We have also allowed this country to be thrust demographically into perpetual poverty

Business Standar 

While TCA Srinivasa-Raghavan makes good suggestions in his column, “Modi’s poverty problem” (September 9), the ramifications are far-reaching. 

Poverty is a political industry. Forty six years ago a prime minister said “garibi hatao (eliminate poverty)”; even today, her grandson proclaims that his party is for the poor. In India, most poor people vote for their livelihood; about 6,000 people require these votes for their livelihood. The richest pay nothing to run the country; agricultural farmers and corporate farmers are there to do this job. All poverty-alleviating schemes are perpetual.

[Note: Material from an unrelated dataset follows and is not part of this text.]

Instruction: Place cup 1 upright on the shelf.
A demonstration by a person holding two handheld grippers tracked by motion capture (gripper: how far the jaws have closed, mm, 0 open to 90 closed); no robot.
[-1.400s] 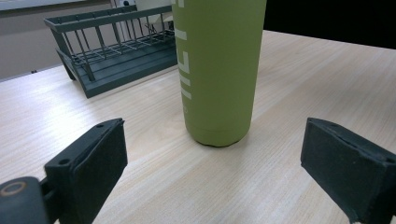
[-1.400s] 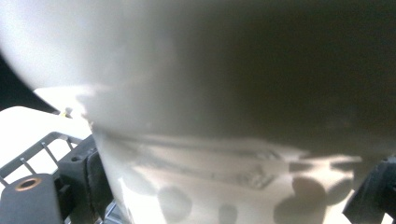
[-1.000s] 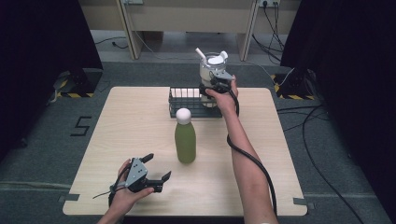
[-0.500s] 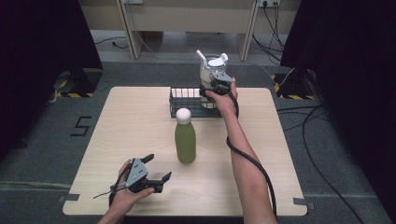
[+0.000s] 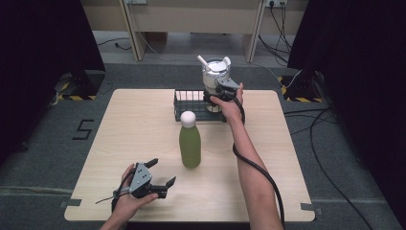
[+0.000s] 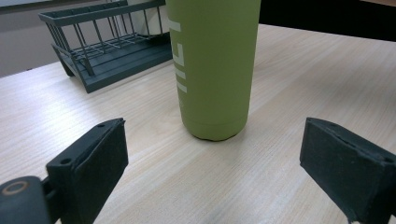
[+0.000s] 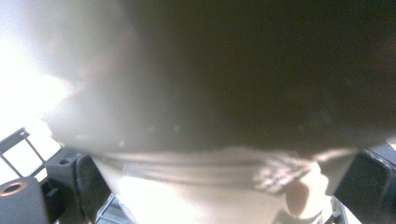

One tough way to reduce poverty is by reducing the number of poor people — ensuring that the poor do not bring any more poor into the world. But with some political leaders urging people to have more children, which they think guarantees more votes from a caste or religion, and industrialists, who need a large number of unemployed people to pay little, subsidies have fed not only the hunger in the stomachs but also something else.

Link subsidies and the definition of poverty to the ballot box and see the change. Srinivasa-Raghavan says all citizens have been “continuously and mercilessly” cheated since 1957. We have also allowed this country to be thrust demographically into perpetual poverty.